SOURCE MATERIAL -
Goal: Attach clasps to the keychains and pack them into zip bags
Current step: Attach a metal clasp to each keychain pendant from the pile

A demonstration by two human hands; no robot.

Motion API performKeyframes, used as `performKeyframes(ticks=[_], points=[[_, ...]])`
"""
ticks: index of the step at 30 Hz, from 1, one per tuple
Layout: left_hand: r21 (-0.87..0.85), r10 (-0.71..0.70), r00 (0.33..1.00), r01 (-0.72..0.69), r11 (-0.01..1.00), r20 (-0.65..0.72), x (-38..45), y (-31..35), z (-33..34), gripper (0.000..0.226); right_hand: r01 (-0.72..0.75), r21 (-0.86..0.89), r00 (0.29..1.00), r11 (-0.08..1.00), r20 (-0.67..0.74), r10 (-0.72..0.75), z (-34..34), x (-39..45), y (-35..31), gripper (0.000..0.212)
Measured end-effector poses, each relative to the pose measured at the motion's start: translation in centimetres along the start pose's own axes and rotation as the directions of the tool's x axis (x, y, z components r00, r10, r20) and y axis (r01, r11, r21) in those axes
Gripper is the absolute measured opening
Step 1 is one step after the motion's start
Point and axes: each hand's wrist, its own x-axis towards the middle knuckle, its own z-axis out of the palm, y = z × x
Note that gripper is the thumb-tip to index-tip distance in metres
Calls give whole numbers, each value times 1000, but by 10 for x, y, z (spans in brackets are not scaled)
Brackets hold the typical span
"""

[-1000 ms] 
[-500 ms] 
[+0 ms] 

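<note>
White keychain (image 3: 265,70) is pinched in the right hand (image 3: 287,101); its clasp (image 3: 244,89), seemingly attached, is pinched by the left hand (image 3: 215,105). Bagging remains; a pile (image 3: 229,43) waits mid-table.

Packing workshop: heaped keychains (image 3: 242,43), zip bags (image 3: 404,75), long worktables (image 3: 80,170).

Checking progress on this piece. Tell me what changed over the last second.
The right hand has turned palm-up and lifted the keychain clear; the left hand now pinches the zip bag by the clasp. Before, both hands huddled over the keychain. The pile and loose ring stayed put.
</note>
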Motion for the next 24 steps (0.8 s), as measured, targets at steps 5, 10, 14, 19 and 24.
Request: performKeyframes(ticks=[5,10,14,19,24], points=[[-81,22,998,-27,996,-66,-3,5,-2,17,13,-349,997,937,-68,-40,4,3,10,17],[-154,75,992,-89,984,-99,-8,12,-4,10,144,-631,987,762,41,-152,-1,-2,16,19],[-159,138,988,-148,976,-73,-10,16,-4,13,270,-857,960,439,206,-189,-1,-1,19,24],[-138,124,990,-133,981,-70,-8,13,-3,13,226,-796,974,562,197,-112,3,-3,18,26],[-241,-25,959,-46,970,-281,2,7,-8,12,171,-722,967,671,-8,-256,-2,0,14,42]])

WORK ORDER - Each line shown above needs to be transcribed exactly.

EXERCISE RESPONSE -
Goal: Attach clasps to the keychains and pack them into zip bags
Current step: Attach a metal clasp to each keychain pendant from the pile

A demonstration by two human hands; no robot.

Motion API performKeyframes, used as `performKeyframes(ticks=[_], points=[[_, ...]])`
"""
ticks: index of the step at 30 Hz, from 1, one per tuple
Layout: left_hand: r21 (-0.87..0.85), r10 (-0.71..0.70), r00 (0.33..1.00), r01 (-0.72..0.69), r11 (-0.01..1.00), r20 (-0.65..0.72), x (-38..45), y (-31..35), z (-33..34), gripper (0.000..0.226); right_hand: r01 (-0.72..0.75), r21 (-0.86..0.89), r00 (0.29..1.00), r11 (-0.08..1.00), r20 (-0.67..0.74), r10 (-0.72..0.75), z (-34..34), x (-39..45), y (-35..31), gripper (0.000..0.212)
Measured end-effector poses, each relative to the pose measured at the motion's start: translation in centimetres along the start pose's own axes and rotation as the directions of the tool's x axis (x, y, z components r00, r10, r20) and y axis (r01, r11, r21) in those axes
Gripper is the absolute measured opening
Step 1 is one step after the motion's start
Point and axes: each hand's wrist, its own x-axis towards the middle knuckle, its own z-axis out of the palm, y = z × x
Note that gripper is the thumb-tip to index-tip distance in metres
Calls give whole numbers, each value times 1000, but by 10 for x, y, z (spans in brackets are not scaled)
Brackets hold the typical span
"""

[-1000 ms] 
[-500 ms] 
[+0 ms] 

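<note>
White keychain (image 3: 265,70) is pinched in the right hand (image 3: 287,101); its clasp (image 3: 244,89), seemingly attached, is pinched by the left hand (image 3: 215,105). Bagging remains; a pile (image 3: 229,43) waits mid-table.

Packing workshop: heaped keychains (image 3: 242,43), zip bags (image 3: 404,75), long worktables (image 3: 80,170).

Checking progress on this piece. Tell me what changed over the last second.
The right hand has turned palm-up and lifted the keychain clear; the left hand now pinches the zip bag by the clasp. Before, both hands huddled over the keychain. The pile and loose ring stayed put.
</note>
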Motion for the next 24 steps (0.8 s), as measured, targets at steps 5, 10, 14, 19 and 24.
Request: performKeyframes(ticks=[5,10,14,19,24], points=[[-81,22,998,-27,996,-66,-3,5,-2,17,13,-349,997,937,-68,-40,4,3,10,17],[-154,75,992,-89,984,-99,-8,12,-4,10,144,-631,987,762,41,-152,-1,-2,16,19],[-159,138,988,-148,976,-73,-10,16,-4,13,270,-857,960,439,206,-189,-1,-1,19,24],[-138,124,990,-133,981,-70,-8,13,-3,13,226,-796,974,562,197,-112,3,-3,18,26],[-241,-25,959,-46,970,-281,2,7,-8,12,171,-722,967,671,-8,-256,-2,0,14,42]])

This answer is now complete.